1968 war die Welt gar nicht in Ordnung, aber die Welt der Doktorarbeiten schon. Wer sich "Dr." nennen wollte, musste lesen, lesen, schreiben, schreiben, lesen, lesen, schreiben. Im Zeitalter des World Wide Web ist das nicht mehr nötig.

Von Maximilian Schönherr | 16.04.2011
    Das, was in der Jedermanns-Enzyklopädie Wikipedia von Anfang an zwingend war, nämlich jede noch so triviale Aussage mit einer Quelle zu belegen, sonst fliegt sie raus, ist in der akademischen Welt nicht mehr erforderlich, wenn man sich zum Beispiel als FDP-Europaabgeordnete und Vizepräsidentin des Europäischen Parlaments Dr. Silvana Koch-Mehrin nennen will.

    Nur eins von vielen Beispielen: Frau Doktor Koch-Mehrin schrieb im Jahr 2000 in ihrer Doktorarbeit den Satz:

    "Im Mai 1881 kamen französische Armeen nach Tunis, das seit längerem bevorzugtes Ziel italienischer Siedler gewesen war."

    Völlig korrekt, dieser Satz, aber es gab ihn halt schon mal, nämlich 1968. Der inzwischen verstorbene Kolonialhistoriker Rudolf von Albertini hatte ihn genau so aufgeschrieben. Und er fuhr damals fort:

    "Im Vertrag von Bardo zwischen Frankreich und dem Bey von Tunis wurde ein französisches Protektorat über Tunesien errichtet."

    Während Frau Dr. Koch-Mehrin so fortfährt:

    "Im Vertrag von Bardo zwischen Frankreich und dem Bey von Tunis wurde ein französisches Protektorat über Tunesien errichtet."

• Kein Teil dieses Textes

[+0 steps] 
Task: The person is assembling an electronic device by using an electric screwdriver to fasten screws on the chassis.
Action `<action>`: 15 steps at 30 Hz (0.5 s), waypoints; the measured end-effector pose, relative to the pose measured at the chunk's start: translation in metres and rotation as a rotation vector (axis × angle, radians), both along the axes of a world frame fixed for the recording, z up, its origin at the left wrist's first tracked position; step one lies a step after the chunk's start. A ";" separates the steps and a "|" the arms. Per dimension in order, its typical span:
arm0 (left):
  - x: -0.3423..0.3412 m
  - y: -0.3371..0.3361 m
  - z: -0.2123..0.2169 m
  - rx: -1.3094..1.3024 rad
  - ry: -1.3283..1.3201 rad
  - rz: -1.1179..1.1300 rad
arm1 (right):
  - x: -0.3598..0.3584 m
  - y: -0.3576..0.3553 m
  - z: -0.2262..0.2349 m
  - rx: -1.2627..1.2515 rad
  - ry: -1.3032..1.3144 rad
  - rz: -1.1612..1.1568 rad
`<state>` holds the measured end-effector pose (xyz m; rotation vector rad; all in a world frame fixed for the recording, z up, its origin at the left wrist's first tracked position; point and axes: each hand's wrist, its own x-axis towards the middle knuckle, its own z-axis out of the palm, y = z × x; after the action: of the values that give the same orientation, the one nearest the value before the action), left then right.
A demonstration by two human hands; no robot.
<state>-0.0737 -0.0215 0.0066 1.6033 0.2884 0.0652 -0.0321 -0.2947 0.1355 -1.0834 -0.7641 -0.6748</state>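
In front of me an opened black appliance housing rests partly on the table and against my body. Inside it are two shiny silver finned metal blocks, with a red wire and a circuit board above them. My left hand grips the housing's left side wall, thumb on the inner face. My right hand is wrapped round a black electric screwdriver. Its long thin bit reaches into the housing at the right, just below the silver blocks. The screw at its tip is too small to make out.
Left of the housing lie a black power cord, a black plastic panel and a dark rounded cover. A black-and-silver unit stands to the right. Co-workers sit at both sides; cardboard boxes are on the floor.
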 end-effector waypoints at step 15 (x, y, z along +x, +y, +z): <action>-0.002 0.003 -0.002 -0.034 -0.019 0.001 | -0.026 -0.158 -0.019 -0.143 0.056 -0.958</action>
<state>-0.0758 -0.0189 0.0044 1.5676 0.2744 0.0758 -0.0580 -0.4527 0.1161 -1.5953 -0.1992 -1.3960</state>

    Ob so etwas einmal oder, wie hier – und bei Herrn Dr. zu Guttenberg und bei dem CDU-Politiker Dr. Matthias Pröfrock – systematisch passiert ist, spielt überhaupt keine Rolle. Eine auch noch so kleine Übernahme von ein, zwei Sätzen ohne Quellennennung ist nicht nachlässig, kein Versehen, kein Flüchtigkeitsfehler, sondern bewusst bösartig und gemein. Man leiht sich nicht Albertinis Wälzer über europäische Geschichte aus der Bibliothek und überträgt wie in Trance Satz für Satz in die eigene wissenschaftliche Arbeit.

    Und wir verdanken es wieder dem Internet, dass man die alten Stellen findet, von denen abgeschrieben wurde, und wir verdanken der Wikipedia, dass man mit ihrer Technik Wiki-Plags erstellen kann, wo alle beim Aufdecken von Plagiatsdoktorarbeiten mitmachen können. Echte Plag-Geister. Eine ganz Geplagte ist Edmund Stoibers Tochter, die Anwältin Dr. Veronica Saß – sie schrieb fahrlässig ab, nämlich direkt aus der Wikipedia. Deswegen gibt es für sie jetzt die VroniPlag Wiki.